On Sun, 2 Mar 2025 15:20:40 GMT, Adam Sotona <asotona at openjdk.org> wrote:

>> The class representing an onnx session is auto closeable. But, in the current code, a session is closed immediately after its `run` method is called. This is problematic because a session returns some ORTValues (tensors) which also need to be freed, but that cannot be freed immediately after calling `run` (as they need to be used by clients).
>> 
>> To address this problem, I tweaked the session code to accept an external arena. All the allocation of session-related data structures now happens using that external arena. This means that the client can now be in charge of managing the lifetime of a session (see changes to MNIST demo).
>> 
>> To test, I tweaked the MNIST code to do 10K iterations on each button pressed. Predictably, a single button pressed resulted in over 3g of memory being leaked. With these changes the memory arrives at ~400K (there is still some minor leak, but not sure worth pushing more).
>> 
>> If the changes to the demo are not deemed good, I can withdraw this PR -- I mostly wanted to capture the result of my exploration somewhere.
>
> cr-examples/onnx/src/test/java/oracle/code/onnx/MNISTDemo.java line 151:
> 
>> 149:                     var imageTensor = Tensor.ofShape(new long[]{1, 1, IMAGE_SIZE, IMAGE_SIZE}, imageData);
>> 150: 
>> 151:                     try (Arena onnxSession = Arena.ofConfined()) {
> 
> Please don't call it a session. Onnx session is created below during the execution.

I can surely change the name -- but note that the MNISTDemo code does NOT create an onnx session explicitly -- not does it care whether a session or an env is constructed under the hood.

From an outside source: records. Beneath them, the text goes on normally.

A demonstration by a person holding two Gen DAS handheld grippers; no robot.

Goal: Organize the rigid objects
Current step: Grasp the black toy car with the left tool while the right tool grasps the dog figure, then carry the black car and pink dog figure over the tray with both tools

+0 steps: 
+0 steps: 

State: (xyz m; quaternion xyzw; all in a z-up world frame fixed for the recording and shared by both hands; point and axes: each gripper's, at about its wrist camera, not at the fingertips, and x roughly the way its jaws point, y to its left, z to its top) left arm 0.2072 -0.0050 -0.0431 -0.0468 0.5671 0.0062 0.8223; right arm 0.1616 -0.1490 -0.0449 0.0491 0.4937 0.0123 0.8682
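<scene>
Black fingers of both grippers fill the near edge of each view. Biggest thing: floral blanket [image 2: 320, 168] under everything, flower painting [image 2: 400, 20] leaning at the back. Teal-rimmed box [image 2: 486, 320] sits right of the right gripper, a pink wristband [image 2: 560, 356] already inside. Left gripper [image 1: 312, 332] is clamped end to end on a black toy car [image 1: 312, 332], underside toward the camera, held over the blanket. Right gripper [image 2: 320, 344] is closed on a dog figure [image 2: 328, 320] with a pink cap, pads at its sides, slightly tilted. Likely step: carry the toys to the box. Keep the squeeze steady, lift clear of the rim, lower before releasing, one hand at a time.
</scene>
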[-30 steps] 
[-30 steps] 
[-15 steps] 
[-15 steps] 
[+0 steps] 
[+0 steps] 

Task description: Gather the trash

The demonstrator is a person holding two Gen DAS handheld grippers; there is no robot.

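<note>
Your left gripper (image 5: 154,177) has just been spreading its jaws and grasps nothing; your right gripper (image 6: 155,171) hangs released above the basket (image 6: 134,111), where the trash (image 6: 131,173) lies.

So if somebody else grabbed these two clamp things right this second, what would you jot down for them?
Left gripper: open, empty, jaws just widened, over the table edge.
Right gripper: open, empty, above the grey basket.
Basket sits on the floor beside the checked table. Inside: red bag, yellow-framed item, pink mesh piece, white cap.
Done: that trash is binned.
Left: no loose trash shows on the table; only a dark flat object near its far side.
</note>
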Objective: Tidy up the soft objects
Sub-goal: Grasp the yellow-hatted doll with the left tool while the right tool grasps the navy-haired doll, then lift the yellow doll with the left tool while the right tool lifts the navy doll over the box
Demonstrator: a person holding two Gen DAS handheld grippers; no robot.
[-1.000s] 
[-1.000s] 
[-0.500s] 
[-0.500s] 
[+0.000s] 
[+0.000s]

I believe the question here is what kind of high-level API would it make sense for babylon users to interact with -- which is a separate question from "how should Java bindings for ONNX look like". It seems we're going in a direction (not just in this PR, but in the last 2-3) where we keep hiding more and more of the ONNX stuff from the user facing code, and we just want to provide a simple abstraction to execute a model (expressed as a reflectable method).

> The same naming confusion is here. Below are created two sessions.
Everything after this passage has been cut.